Diencephalic-mesencephalic junction dysplasia is a rare malformation characterized by a poorly defined junction between the diencephalon and the mesencephalon, associated with a characteristic butterfly-like contour of the midbrain (butterfly sign). This condition may be variably associated with other brain malformations, including callosal abnormalities and supratentorial ventricular dilation, and is a potential cause of developmental hydrocephalus. Here, we have reported 13 fetuses with second-trimester obstructive ventriculomegaly and MR features of diencephalic-mesencephalic junction dysplasia, correlating the fetal imaging with available pathology and/or postnatal data. The butterfly sign can be clearly detected on axial images on fetal MR imaging, thus allowing for the prenatal diagnosis of diencephalic-mesencephalic junction dysplasia, with possible implications for the surgical management of hydrocephalus and parental counseling.

Fig 1.

DMJ dysplasia in a 28-week-old fetus (case #9). A, Axial T2-weighted image reveals fusion of the hypothalamus and midbrain (asterisk), enlargement of the dorsoventral axis of the midbrain, and a ventral midbrain cleft (arrow) resulting in a butterfly-like appearance. B, Sagittal T2-weighted image demonstrates partial callosal agenesis (black arrow) associated with hypoplasia of the pons (empty arrow) and vermis and mild kinking of the cervicomedullary junction (white arrowhead). Note that the cerebral aqueduct is not visible. The interthalamic adhesion is enlarged and ventrally located (black arrowhead). C, Coronal T2-weighted image shows fusion between the midbrain and thalami (asterisks) as well as moderate supratentorial ventriculomegaly.

Fig 2.

Prenatal and postnatal MR findings of DMJ dysplasia in a 23-week-old fetus (case #7).

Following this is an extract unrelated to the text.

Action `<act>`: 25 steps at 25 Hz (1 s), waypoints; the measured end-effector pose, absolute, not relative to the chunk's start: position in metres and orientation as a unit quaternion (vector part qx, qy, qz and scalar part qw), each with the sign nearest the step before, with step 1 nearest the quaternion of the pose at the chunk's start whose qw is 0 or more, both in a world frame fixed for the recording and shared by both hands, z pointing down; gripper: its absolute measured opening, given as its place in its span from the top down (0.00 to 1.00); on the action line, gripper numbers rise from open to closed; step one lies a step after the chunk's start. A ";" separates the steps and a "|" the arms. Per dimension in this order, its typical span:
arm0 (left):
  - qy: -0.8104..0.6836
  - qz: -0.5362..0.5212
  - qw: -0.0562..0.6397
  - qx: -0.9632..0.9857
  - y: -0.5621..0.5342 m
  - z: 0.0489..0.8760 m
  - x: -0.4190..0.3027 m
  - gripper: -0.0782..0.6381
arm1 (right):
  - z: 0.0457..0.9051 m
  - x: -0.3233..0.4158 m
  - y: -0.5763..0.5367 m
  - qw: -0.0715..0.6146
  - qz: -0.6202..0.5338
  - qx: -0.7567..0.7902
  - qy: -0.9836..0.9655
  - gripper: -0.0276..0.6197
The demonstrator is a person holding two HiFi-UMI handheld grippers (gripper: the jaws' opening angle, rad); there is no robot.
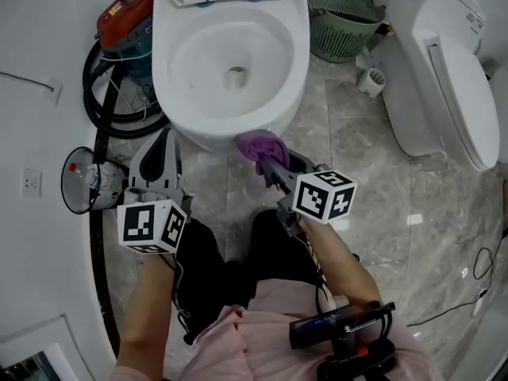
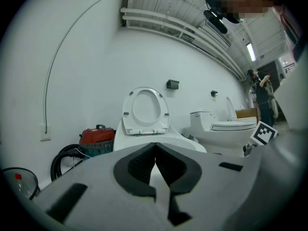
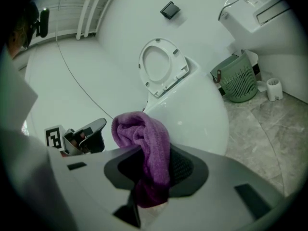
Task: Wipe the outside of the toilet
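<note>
The white toilet (image 1: 230,62) stands at the top centre of the head view, seat lid up (image 2: 144,110). A purple cloth (image 1: 262,145) is bunched against the front of the bowl's outside, under the rim. My right gripper (image 1: 266,163) is shut on that purple cloth (image 3: 144,143), right at the bowl wall (image 3: 192,109). At the bowl's front left my left gripper (image 1: 163,153) sits shut, nothing between its jaws, pointing at the toilet (image 2: 159,138); its tips (image 2: 155,150) meet.
A red vacuum (image 1: 127,10) with a black hose (image 1: 99,101) sits left of the toilet. A green basket (image 1: 343,18) and a paper roll (image 1: 371,82) lie to its right, then a second toilet (image 1: 444,70). A round mirror-like object (image 1: 79,181) lies at left.
</note>
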State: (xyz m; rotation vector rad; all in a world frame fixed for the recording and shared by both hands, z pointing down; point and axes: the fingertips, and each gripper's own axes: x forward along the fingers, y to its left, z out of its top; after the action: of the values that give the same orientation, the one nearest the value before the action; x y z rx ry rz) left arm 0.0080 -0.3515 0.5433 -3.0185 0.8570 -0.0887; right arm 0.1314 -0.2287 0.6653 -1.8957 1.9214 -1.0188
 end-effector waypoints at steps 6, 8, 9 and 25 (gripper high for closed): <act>0.278 -0.038 0.006 -0.960 -0.355 0.549 0.007 0.88 | 0.674 0.166 -0.223 0.146 -0.353 -0.656 0.652 0.77; 0.279 -0.039 0.006 -0.959 -0.356 0.550 0.008 0.88 | 0.678 0.183 -0.220 0.154 -0.350 -0.663 0.644 0.77; 0.280 -0.040 0.006 -0.959 -0.355 0.551 0.009 0.88 | 0.680 0.193 -0.219 0.159 -0.349 -0.669 0.637 0.77; 0.288 -0.024 0.003 -0.957 -0.354 0.543 -0.005 0.88 | 0.603 0.244 -0.188 0.225 -0.238 -0.736 0.592 0.77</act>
State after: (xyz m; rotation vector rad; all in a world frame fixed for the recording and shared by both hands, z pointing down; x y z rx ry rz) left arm -0.0052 -0.3539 0.5430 -3.0010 0.9029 -0.0750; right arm 0.2437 -0.1880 0.6028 -2.0311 1.6334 -0.6571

A, Axial T2-weighted image reveals abnormal contour of the midbrain with a deep ventral cleft (arrow), resulting in a butterfly-like appearance. B, Sagittal T2-weighted image demonstrates marked hypoplasia of the pons (thick arrow) and vermis, aqueductal stenosis, and mild kinking of the cervicomedullary junction (thin arrow). The interthalamic adhesion is enlarged and ventrally located (arrowhead). C, Coronal T2-weighted image shows fusion between the midbrain and thalami (thick arrow) and complete callosal agenesis. Corresponding axial (D), sagittal (E) and coronal (F) T2-weighted images obtained on day 5 after birth confirm the prenatal findings, including the DMJ dysplasia (arrow, D) and brain stem anomalies, and reveal severe supratentorial hydrocephalus.

Fig 3.

Prenatal and postnatal MR findings with DTI in a 31-week-old fetus with DMJ dysplasia (case #13). A, Axial T2-weighted image shows the typical “butterfly” appearance of the DMJ. B, Axial T2-weighted image obtained at age 7 days confirms the abnormal contour of the midbrain. C, Sagittal T2-weighted driven equilibrium pulse image demonstrates complete callosal agenesis, marked hypoplasia of the pons (white empty arrow) and vermis (black empty arrow), elongated midbrain, and kinked cervicomedullary junction (arrowhead). Coronal (D) and oblique axial (E) T2-weighted images fused with motor tractography reveal no tracking of the corticospinal tracts below the level of the midbrain (thick arrows). Color version available on-line.